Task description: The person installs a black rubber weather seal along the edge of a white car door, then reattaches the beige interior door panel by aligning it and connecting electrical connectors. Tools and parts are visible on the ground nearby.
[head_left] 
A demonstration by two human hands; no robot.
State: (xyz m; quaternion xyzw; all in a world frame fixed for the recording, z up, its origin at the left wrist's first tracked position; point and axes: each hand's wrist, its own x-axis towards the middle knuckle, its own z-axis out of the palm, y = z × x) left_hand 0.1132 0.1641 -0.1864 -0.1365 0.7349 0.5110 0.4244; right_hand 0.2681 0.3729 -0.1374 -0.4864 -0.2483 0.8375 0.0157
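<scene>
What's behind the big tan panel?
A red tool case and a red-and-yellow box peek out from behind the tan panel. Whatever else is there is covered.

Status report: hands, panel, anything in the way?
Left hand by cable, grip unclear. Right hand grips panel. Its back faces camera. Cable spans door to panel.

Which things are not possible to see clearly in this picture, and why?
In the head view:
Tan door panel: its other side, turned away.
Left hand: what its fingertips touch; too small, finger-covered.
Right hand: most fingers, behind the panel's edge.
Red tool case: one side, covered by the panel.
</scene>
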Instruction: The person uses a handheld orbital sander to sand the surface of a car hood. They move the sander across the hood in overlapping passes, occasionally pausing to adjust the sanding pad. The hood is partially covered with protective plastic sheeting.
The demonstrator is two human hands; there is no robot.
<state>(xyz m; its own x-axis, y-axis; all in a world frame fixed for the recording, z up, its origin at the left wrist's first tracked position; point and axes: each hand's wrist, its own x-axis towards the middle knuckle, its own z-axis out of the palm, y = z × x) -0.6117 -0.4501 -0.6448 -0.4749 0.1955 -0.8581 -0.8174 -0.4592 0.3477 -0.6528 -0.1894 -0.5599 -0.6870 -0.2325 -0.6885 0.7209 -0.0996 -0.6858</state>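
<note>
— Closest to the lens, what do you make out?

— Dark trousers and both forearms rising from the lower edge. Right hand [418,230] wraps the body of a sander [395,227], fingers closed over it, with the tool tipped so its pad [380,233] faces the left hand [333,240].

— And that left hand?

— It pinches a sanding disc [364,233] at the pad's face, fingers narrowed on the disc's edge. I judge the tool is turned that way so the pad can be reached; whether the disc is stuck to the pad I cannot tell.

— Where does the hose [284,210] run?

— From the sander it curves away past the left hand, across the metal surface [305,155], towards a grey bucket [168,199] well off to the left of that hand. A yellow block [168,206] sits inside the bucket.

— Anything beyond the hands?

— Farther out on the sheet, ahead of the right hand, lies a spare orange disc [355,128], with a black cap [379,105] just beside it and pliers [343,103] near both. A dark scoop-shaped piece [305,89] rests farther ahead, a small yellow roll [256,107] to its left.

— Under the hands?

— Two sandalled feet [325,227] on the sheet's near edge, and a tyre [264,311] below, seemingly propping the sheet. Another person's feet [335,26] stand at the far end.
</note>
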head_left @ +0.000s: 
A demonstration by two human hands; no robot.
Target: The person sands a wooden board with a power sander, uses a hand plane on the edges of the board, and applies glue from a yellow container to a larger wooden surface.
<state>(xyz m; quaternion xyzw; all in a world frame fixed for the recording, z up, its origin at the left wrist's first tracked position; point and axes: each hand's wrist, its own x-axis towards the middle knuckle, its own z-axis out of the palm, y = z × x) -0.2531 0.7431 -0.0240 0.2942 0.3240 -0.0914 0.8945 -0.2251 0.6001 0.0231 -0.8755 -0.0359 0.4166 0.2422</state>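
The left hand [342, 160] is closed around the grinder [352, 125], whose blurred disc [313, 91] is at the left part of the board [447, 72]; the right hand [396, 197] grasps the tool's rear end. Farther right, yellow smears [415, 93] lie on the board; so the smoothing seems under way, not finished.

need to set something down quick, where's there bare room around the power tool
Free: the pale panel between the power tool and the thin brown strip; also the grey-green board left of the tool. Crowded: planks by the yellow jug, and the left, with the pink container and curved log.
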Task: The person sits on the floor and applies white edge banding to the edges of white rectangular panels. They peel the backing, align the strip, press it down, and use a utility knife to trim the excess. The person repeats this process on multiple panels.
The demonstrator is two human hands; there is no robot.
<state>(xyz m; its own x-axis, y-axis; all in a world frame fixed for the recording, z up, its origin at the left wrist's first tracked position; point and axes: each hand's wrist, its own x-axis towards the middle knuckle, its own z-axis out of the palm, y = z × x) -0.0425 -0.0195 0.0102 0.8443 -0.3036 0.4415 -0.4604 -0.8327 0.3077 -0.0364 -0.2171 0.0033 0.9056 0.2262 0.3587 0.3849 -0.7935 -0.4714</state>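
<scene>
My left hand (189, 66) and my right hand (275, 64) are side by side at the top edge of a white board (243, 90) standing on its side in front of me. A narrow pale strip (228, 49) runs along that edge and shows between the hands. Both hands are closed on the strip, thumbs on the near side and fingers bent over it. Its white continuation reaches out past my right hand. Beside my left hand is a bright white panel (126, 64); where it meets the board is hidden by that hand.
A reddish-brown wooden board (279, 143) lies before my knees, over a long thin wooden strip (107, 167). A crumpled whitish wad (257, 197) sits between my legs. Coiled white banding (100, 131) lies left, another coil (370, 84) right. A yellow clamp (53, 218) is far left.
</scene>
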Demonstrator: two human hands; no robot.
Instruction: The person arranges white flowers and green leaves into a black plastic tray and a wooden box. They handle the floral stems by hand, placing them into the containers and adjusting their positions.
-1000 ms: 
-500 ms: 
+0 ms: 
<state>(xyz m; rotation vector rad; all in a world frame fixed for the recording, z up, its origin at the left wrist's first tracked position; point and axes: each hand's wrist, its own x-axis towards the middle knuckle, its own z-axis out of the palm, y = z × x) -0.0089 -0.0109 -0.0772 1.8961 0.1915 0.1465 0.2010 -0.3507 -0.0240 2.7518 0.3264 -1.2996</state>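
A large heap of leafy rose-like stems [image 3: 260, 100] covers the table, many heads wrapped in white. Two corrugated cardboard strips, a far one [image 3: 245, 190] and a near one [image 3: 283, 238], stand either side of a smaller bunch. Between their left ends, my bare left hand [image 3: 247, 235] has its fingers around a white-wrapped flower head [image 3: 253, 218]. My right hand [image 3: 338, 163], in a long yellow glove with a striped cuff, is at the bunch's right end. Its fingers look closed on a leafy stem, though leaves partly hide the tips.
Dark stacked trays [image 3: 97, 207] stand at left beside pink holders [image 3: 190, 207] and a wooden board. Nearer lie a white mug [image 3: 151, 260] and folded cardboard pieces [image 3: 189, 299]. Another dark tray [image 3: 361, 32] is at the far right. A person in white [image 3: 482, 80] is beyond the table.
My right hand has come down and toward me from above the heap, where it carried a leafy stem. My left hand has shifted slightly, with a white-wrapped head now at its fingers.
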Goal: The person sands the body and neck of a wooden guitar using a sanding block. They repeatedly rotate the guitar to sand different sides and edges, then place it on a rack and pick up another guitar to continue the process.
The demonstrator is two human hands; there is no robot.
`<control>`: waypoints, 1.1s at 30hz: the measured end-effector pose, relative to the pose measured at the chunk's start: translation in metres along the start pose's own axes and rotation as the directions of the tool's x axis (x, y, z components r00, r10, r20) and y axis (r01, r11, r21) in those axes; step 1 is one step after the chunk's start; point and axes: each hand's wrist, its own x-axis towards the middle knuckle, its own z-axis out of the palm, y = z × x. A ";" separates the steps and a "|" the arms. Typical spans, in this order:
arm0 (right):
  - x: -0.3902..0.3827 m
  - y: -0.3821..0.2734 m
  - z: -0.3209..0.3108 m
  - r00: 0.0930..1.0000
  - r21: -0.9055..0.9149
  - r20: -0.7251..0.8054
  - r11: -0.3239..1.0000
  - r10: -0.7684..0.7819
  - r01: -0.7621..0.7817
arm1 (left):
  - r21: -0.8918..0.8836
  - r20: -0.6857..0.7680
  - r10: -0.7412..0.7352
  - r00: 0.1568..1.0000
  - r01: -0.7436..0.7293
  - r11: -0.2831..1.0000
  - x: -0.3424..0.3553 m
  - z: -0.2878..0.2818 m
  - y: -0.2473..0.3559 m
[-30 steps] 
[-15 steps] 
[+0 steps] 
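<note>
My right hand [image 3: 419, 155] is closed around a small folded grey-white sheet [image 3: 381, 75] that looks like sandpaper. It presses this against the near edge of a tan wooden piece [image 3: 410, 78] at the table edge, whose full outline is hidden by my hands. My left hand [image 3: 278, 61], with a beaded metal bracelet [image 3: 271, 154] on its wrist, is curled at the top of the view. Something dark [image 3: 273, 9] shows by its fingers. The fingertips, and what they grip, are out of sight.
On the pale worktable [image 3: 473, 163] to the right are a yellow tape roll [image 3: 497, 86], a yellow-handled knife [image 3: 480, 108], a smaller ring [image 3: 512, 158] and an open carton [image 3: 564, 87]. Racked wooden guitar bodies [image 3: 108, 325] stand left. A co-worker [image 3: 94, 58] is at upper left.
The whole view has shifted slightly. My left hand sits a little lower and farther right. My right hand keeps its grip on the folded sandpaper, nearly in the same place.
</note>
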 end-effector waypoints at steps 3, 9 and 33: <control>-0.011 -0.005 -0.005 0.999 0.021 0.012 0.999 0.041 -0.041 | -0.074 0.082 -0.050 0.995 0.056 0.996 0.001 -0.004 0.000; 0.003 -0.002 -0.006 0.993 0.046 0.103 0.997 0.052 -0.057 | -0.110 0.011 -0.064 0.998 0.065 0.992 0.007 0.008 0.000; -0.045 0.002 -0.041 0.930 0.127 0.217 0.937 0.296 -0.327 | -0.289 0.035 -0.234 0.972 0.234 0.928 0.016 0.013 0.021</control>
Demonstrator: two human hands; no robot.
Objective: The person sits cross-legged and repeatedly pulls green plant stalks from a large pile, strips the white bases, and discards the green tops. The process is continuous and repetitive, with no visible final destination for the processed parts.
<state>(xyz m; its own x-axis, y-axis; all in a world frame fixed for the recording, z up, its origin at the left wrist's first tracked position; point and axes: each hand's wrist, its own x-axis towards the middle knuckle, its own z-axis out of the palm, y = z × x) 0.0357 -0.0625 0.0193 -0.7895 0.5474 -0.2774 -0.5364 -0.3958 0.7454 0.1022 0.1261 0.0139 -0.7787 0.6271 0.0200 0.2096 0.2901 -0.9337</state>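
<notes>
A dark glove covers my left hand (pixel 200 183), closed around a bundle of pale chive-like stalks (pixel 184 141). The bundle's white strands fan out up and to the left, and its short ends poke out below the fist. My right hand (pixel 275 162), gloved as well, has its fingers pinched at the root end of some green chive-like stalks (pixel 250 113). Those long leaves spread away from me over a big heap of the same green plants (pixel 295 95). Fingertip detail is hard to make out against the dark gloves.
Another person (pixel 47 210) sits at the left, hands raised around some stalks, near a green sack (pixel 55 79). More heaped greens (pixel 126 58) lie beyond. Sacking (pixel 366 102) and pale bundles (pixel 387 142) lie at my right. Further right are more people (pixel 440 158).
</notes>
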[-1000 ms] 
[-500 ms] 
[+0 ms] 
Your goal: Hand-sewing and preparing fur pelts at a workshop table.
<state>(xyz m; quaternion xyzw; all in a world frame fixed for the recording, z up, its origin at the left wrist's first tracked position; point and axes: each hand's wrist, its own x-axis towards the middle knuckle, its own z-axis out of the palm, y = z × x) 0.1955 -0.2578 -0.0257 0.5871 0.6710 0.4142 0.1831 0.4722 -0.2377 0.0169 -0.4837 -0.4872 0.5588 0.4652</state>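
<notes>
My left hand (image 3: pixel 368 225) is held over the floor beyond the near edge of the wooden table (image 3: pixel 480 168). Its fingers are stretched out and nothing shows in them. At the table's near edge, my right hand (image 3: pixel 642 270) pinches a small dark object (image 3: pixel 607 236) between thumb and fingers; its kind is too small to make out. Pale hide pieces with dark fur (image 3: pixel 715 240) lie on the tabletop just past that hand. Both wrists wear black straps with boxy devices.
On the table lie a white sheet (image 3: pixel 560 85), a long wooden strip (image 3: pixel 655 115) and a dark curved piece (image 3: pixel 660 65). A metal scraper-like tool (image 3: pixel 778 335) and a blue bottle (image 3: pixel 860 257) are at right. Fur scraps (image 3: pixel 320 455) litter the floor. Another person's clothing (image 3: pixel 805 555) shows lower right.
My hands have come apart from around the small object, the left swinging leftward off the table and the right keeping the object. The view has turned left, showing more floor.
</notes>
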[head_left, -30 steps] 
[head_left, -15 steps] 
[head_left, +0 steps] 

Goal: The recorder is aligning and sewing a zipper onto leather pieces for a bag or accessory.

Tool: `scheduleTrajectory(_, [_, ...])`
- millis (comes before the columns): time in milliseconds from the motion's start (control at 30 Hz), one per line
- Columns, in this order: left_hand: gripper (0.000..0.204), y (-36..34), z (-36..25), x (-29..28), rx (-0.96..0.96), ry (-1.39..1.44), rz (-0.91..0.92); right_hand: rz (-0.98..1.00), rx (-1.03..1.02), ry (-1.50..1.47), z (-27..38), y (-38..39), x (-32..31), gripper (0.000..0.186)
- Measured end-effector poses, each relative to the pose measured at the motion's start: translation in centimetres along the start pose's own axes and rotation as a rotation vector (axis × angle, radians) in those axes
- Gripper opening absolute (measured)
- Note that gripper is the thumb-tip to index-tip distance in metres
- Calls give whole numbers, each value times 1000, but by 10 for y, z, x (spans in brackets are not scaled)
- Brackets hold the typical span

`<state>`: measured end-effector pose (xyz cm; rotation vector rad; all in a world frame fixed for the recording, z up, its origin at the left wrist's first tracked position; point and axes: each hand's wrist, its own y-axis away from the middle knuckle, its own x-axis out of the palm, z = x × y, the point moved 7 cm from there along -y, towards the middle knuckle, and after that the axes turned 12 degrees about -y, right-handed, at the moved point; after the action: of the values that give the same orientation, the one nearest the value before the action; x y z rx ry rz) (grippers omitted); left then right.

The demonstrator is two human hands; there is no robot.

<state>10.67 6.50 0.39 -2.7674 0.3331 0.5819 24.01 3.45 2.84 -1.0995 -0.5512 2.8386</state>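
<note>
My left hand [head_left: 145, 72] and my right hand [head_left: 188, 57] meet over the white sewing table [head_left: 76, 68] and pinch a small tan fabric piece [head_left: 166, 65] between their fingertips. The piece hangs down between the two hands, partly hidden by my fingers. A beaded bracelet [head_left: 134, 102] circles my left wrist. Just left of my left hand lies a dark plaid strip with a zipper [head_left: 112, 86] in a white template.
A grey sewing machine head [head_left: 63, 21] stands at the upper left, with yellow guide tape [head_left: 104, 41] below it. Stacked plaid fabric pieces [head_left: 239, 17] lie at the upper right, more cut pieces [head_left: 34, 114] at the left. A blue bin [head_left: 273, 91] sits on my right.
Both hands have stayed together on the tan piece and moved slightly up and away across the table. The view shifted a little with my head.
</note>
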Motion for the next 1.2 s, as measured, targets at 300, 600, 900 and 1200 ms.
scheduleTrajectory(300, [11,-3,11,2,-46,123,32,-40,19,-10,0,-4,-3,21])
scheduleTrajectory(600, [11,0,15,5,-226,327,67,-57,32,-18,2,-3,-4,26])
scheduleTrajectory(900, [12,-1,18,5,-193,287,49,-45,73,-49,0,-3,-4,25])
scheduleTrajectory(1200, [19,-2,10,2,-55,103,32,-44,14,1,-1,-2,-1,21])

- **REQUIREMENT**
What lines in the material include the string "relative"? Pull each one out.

- **COMPLETED EXERCISE**
`<control>`: waypoints, 1.1s at 30hz: the measured end-effector pose, relative to the pose measured at the chunk's start: translation in metres along the start pose's own axes and rotation as the directions of the tool's x axis (x, y, z components r00, r10, r20) and y axis (r01, r11, r21) in those axes; step 1 is one step after the chunk's start; point and axes: each hand's wrist, its own x-axis towards the middle knuckle, its own z-axis out of the palm, y = z × x. A ";" separates the steps and a "|" the arms. Typical spans, in this order:
- Measured end-effector poses, each relative to the pose measured at the motion's start: translation in centimetres along the start pose's own axes and rotation as a rotation vector (axis × angle, radians) in those axes

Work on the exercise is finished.